Coal-to-Natural Gas conversion for both residential and commercial/industrial markets a multi-year theme which benefits China Gas Holdings ( IWAI.HK; 384:HK ) – 7% from pivot – and ENN Energy ( XINA.HK; 2688:HK ) – extended.

Also, China Everbright Greentech ( CEBL.HK; 1257:HK ), which is government controlled, has 15 biomass projects in operation and 30 more in the works. The stock is at aggressive entry back above the 50-DMA.

Global Sector Commentary

Key points:

Commodity Research Bureau Index is below 200-DMA for the first time in 10 months. Interestingly, the breakdown in the index began just before the June 1 tariffs on U.S. allies were instituted.

While correlation between commodities and stocks broke down in 2013 (first chart), it has returned over the past year (second chart). This could be a warning sign for markets..

 

Commodities holding up better include steel and crude, while zinc, soybeans, nickel, lead, copper, gold/silver, aluminum. Others are all weak.

Longs from stronger groups include Diamondback Energy ( FANG ), Energen ( EGN ), Bluescope Steel ( BSL.AU; BSL AU ), Novolipetsk Steel ( NFM.RU; NLMK RM ).

Shorts from weaker groups include Alcoa ( AA ), Freeport McMoRan ( CX ), First Majestic Silver (

), Anglo American ( AAL.GB; AAL LN ), Newcrest Mining ( NCM.AU; NCM AU ), Barrick Gold ( ABX ), Lundin Mining ( LUN.CA ), and MMC Norilsk Nickel ( GMK.RU; GMKN RM ).

 

ZTO Express

Key points

The stock gained 20% in just three days from its initial pivot above $18.08 at the end of May. This triggered a rule developed by William O’Neil that the stock should then be held for at least eight weeks (or sold on a break below the pivot).

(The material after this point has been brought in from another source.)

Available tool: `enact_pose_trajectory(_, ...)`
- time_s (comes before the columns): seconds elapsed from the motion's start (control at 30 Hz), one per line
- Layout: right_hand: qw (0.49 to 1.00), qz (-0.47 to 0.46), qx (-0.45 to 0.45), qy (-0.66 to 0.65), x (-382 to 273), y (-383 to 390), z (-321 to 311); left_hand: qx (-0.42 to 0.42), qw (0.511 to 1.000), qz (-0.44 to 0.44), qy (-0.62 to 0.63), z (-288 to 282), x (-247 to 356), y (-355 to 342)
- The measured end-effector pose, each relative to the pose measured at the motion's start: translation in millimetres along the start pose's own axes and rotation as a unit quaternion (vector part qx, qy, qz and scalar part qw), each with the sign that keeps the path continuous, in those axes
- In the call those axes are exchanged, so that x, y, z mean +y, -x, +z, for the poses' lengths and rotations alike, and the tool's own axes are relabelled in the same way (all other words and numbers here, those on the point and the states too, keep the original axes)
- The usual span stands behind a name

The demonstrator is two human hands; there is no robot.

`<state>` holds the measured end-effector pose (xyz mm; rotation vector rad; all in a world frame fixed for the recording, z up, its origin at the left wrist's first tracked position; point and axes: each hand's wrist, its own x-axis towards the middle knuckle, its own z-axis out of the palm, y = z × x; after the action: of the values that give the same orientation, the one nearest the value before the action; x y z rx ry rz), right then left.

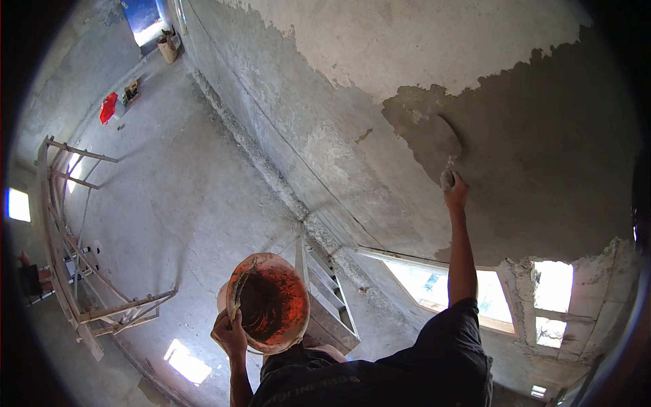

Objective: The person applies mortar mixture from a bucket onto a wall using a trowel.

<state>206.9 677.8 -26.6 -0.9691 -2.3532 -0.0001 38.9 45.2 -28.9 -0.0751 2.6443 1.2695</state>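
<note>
- Trowel (447, 141) against the wall (407, 41), at the edge of dark, damp plaster (542, 149), held tight in the closed right hand (456, 193).
- Orange bucket (296, 292) lower down, left hand (229, 334) curled onto its rim.
- Wooden frame (129, 306) on the grey floor (183, 224), off left.

Dim grey room under uneven daylight
The windows (554, 288) at lower right and the opening (149, 30) at upper left burn out toward white; a sunlit patch (188, 361) glares on the floor (190, 210), where the wooden frame (125, 308) casts soft shadows. The bucket (296, 298) glows orange along its right inner wall. Fisheye curvature bows straight edges, colour fringes a far-left window (18, 205), and blackness rounds off the corners.
</note>
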Motion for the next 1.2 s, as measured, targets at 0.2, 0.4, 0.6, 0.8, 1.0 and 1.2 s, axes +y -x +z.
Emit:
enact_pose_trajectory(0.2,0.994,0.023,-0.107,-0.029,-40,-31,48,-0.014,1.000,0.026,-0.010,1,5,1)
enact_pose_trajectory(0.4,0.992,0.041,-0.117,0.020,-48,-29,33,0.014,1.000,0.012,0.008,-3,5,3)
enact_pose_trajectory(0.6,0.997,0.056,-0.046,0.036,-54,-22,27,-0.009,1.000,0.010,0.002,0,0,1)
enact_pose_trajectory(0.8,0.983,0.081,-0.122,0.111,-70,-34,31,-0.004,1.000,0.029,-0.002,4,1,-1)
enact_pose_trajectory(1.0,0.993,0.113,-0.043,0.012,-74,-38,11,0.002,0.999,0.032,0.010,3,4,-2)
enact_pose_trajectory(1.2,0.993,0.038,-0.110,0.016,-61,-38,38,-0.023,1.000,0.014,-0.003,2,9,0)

The rule has served well thus far. After testing 50-DMA support in June, the stock is breaking out from a six-week flat base, turning actionable again. We recommend adding to shares here. Support is first at the highs of the prior base ($21.70) and then at the rising 21-DMA ($20.30).

Technical ratings: RS line is at a new high, RS Rating 94, A/D Rating B-.

Fundamental ratings: EPS Rank 98, SMR Rating A, Composite Rating 97.

Global Sector Commentary

Key points from this week’s commentary:

 

Brazil is more than 6% off lows in two weeks and Mexico is back above its 40-WMA for the first time in five months after posting a follow-through day on Thursday.

Our top pick is sole Focus List name Banco del Baijo (BJI.MX; BBAJIOO MM).

Most names in Brazil are still setting up and not yet actionable. However, in Mexico, given the recent follow-through day, several stocks are immediately buyable, in our view. These include Mexichem (CSB.MX; MEXCHEM MM); Alpek (ALP.MX; ALPEKA MM); Bolsa Mexicana de Volares (BMV.MX; BOLSAA MM), and Wal-Mart de Mexico (WAV.MX; WALMEX MM).